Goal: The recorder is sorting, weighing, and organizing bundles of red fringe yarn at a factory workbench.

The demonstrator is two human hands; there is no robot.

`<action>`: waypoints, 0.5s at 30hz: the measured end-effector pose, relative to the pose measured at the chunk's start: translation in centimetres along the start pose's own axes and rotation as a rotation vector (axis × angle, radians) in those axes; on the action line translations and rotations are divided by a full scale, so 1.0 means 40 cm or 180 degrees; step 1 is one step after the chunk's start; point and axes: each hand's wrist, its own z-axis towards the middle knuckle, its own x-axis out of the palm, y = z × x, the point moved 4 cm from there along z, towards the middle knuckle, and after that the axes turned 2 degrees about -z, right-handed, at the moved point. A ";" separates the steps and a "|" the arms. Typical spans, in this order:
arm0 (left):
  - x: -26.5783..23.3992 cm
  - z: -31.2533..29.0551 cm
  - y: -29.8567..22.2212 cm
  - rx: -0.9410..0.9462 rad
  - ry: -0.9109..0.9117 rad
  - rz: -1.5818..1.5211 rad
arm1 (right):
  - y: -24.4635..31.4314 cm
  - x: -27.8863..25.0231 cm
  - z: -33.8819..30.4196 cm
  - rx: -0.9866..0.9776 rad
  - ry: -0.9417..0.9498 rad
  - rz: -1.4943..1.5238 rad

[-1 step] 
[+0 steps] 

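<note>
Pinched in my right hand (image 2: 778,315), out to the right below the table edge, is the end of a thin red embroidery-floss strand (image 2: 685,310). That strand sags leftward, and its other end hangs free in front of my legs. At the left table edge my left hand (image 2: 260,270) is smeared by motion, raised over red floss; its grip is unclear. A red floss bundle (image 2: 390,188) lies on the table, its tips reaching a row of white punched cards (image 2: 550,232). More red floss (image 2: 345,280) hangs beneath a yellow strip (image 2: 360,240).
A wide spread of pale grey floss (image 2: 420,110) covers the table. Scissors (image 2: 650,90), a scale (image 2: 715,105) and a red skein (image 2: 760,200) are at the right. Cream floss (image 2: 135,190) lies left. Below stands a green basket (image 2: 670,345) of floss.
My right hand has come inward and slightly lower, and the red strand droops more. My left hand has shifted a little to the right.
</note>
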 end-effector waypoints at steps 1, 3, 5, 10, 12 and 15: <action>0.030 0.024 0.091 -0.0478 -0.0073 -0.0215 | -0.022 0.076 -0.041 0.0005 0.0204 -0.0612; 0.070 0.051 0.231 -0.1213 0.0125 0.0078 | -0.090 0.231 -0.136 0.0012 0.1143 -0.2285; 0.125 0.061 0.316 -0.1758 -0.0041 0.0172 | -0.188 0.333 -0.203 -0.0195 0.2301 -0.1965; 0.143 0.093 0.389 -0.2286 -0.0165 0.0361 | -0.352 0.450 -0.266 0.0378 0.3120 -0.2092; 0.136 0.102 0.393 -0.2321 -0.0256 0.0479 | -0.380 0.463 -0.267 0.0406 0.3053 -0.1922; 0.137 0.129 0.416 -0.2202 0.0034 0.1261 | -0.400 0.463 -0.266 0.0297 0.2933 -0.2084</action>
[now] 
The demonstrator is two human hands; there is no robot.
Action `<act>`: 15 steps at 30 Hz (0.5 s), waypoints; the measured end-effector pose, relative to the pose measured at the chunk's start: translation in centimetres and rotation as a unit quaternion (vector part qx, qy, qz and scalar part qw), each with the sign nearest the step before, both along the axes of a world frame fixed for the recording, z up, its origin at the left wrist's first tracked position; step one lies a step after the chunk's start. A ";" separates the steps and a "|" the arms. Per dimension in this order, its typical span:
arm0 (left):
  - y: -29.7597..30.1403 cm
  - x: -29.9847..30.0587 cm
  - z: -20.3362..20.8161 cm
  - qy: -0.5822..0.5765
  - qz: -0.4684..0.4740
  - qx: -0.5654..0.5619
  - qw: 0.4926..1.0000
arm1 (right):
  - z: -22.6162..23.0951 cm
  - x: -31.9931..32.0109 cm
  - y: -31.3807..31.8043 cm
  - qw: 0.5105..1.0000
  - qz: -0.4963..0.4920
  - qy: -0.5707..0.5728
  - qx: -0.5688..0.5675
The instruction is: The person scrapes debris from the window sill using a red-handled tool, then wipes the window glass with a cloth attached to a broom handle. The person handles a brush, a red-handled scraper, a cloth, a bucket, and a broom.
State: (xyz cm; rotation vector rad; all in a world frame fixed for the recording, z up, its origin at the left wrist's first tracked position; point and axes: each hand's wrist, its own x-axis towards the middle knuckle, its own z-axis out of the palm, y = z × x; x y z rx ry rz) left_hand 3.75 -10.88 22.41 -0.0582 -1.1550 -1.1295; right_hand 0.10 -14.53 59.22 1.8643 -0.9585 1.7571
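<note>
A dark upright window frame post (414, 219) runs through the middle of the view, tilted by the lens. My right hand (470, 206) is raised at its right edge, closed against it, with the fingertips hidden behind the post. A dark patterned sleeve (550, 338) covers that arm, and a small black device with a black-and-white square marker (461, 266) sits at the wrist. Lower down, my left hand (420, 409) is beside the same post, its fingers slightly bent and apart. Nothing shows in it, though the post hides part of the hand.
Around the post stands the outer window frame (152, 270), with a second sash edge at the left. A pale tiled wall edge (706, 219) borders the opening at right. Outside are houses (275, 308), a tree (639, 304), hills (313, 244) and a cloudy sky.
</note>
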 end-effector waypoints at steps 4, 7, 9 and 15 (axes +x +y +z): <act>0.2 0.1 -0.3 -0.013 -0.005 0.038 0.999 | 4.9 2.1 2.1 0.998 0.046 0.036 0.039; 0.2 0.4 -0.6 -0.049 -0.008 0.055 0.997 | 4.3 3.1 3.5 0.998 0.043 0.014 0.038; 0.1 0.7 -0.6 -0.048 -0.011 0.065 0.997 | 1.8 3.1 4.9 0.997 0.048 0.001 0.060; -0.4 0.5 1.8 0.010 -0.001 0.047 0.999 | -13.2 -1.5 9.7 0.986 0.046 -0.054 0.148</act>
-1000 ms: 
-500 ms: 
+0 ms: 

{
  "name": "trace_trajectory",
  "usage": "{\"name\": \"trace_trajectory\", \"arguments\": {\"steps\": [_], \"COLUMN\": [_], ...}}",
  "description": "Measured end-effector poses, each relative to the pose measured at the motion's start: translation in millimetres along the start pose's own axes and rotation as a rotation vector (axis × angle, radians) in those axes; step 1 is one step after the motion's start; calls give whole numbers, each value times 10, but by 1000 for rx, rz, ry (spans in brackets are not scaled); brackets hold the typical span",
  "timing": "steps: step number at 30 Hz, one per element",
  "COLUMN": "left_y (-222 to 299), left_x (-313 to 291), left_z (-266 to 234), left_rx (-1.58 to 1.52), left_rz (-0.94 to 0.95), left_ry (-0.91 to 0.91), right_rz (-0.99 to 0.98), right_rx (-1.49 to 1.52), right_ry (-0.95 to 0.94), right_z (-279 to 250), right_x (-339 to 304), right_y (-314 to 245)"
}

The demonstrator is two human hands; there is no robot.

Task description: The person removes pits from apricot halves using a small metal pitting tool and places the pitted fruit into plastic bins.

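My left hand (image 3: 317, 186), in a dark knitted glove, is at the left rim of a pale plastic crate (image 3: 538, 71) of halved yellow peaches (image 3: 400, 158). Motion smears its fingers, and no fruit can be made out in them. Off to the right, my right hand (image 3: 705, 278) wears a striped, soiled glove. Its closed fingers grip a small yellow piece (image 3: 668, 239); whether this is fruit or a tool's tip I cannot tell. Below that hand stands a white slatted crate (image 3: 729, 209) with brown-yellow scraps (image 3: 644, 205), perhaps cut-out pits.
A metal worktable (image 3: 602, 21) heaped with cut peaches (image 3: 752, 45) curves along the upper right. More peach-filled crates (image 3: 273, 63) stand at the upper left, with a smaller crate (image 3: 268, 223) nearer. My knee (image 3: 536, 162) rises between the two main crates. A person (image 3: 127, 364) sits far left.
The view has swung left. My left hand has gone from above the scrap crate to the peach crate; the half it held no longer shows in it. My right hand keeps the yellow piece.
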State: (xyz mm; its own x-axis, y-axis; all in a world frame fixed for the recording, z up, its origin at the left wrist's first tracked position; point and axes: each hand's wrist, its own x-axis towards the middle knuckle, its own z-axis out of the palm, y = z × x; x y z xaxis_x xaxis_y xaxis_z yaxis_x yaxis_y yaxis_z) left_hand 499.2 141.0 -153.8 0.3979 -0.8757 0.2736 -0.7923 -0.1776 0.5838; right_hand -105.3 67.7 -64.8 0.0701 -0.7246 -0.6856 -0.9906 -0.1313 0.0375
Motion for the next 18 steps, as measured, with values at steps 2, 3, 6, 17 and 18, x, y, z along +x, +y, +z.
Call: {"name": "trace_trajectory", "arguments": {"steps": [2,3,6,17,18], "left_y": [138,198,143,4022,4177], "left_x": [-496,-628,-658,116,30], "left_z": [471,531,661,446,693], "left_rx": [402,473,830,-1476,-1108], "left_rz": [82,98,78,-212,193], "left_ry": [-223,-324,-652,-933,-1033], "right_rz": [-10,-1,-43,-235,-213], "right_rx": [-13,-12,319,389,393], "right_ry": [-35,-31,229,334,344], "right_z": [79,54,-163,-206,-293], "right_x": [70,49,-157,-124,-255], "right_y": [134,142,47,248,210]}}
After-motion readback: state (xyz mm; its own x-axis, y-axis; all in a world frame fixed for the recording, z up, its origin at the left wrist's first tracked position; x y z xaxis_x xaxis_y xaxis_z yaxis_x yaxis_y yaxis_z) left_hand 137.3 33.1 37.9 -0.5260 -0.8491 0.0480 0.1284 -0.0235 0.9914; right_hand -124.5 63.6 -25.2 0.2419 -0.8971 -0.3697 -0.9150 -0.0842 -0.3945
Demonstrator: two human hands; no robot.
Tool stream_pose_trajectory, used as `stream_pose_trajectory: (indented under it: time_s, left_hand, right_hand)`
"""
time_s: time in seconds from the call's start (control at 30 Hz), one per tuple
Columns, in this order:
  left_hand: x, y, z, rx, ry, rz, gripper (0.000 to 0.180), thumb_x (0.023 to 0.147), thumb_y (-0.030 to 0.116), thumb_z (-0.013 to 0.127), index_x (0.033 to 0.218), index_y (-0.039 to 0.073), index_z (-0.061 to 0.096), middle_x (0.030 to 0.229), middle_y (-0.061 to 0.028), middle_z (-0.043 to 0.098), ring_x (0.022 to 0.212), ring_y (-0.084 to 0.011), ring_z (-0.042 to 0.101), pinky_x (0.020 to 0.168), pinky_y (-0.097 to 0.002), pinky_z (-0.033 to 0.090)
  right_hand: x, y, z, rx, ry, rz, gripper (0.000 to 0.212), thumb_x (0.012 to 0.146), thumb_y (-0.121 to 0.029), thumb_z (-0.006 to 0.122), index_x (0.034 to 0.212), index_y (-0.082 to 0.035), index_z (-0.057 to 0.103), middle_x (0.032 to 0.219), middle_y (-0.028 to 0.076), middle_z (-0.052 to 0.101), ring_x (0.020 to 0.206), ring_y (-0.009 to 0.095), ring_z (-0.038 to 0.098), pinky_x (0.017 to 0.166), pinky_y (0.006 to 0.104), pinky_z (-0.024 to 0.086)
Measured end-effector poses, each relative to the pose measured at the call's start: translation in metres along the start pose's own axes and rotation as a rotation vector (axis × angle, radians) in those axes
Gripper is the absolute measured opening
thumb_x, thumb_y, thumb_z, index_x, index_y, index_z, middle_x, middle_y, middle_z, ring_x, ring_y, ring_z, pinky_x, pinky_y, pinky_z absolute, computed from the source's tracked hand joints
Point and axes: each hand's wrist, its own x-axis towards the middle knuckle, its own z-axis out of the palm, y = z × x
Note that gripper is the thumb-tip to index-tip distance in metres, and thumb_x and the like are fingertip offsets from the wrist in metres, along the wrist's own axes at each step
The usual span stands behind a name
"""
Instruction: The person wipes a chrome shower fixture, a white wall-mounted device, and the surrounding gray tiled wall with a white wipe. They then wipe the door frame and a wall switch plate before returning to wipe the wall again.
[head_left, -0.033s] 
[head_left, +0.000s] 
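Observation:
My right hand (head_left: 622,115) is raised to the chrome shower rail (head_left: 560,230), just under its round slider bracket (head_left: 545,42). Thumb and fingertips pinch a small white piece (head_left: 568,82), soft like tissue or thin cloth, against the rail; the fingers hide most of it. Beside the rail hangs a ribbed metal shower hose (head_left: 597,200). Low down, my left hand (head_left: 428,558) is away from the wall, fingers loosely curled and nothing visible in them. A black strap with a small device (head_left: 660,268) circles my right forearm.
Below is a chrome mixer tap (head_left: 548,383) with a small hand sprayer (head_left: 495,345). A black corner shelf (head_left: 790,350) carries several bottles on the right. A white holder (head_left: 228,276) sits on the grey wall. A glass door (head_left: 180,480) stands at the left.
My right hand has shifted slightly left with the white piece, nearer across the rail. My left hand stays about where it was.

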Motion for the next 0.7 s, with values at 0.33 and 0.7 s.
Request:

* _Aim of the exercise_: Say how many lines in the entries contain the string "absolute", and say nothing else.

* _Expected output_: 2